俺と話すからと言って子どもに対する扱いはしなかった。


大人と同じ。
ほんの少しだけ甘く、寛大に見てくれるだけ。



だから俺はあの言葉の意味にたどり着いてしまったんだ。
そして、それ同時に頭の中がスッと冷えた。


言葉としては外に出さない。
たとえ言葉にして反論しても、所詮子ども。
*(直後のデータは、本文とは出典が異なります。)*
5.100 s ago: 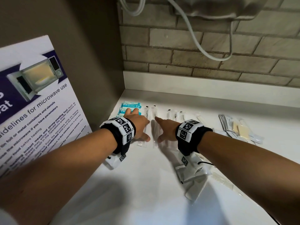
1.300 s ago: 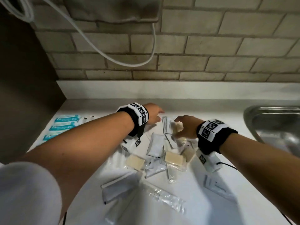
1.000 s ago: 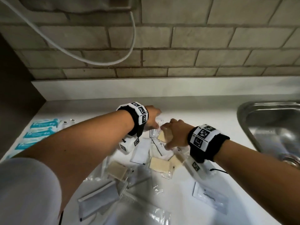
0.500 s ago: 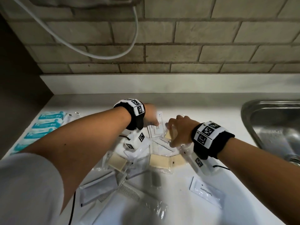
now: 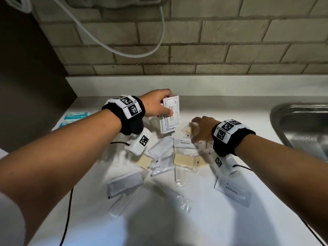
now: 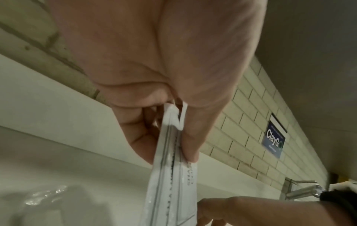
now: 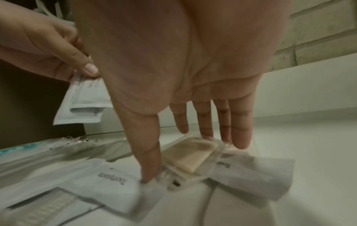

敵うはずがない。


だから閉じ込めた。
でもこれを機に、俺の中で何かが変わっていったのは確かだ。






それから俺は、『猫を被る』ことで、俺自身が背負うマイナスを全てプラスに変えた。

非の打ち所のない『優等生』ならば、例えこんな悪目立ちしかしない銀髪であっても誰も気にしない。
敵を作らず、かと言って流されるわけではなく。
すべきことを『完璧に』こなしていれば、周りは勝手なイメージを持ってくれる。
そのイメージが俺を守る武器になる、と気付いたから。


他人を信じることが当たり前だと思っていた純粋な頃の面影なんてもうどこにもない。
あの幼い日に裏切られ、傷つけられた俺は、他人を信じることをやめた。
“感情”は薄れ、そのかわり偽物の自分が大きくなる。

作り物の笑顔。
作り物の自分。

人の目に触れる『俺』はいつも作り物で。
大人にさえも気付かれないように。
子どもらしい溌剌さや純粋さはとうに消え失せ、ひどく大人びた子どもになった。
そして俺はいつしか同年代の子どもと交われなくなっていた。




俺を見る同年代の子どもの目はまるで異物を見るようで。
『優等生』という仮面が、彼らを俺に近づかせなかった。
でもそれは決してつらいことではなく、むしろちょうど良かった。

『他人と接しなくていい』のだから。



長い時間をかけて、『猫を被る』という行為は意識せずに出来るようになっていた。
『学校』という空間に入ってしまえば、『俺』は俺でなくなる。

そこは『優等生』の『俺』の生きる世界。


ずっと、ずっと、変わらないこと。
そうやって高校生活が始まった俺。
だから、同じ匂いのする人間を見つけたときは本当に驚いた。
思わず緩みそうになる口許を押さえて、何でもない風に装う。




『今はまだ何でもないさ…』




そう。
今はまだ何でもない。
だって俺はまだ君を知らないから。
君が信用にたる人物なのか、それともあの忌まわしい奴らと同じく裏切り者なのか。
今わかるのは、視線の先の君が、とても真面目な横顔で数学の問題に向き合っていると言うことだけ。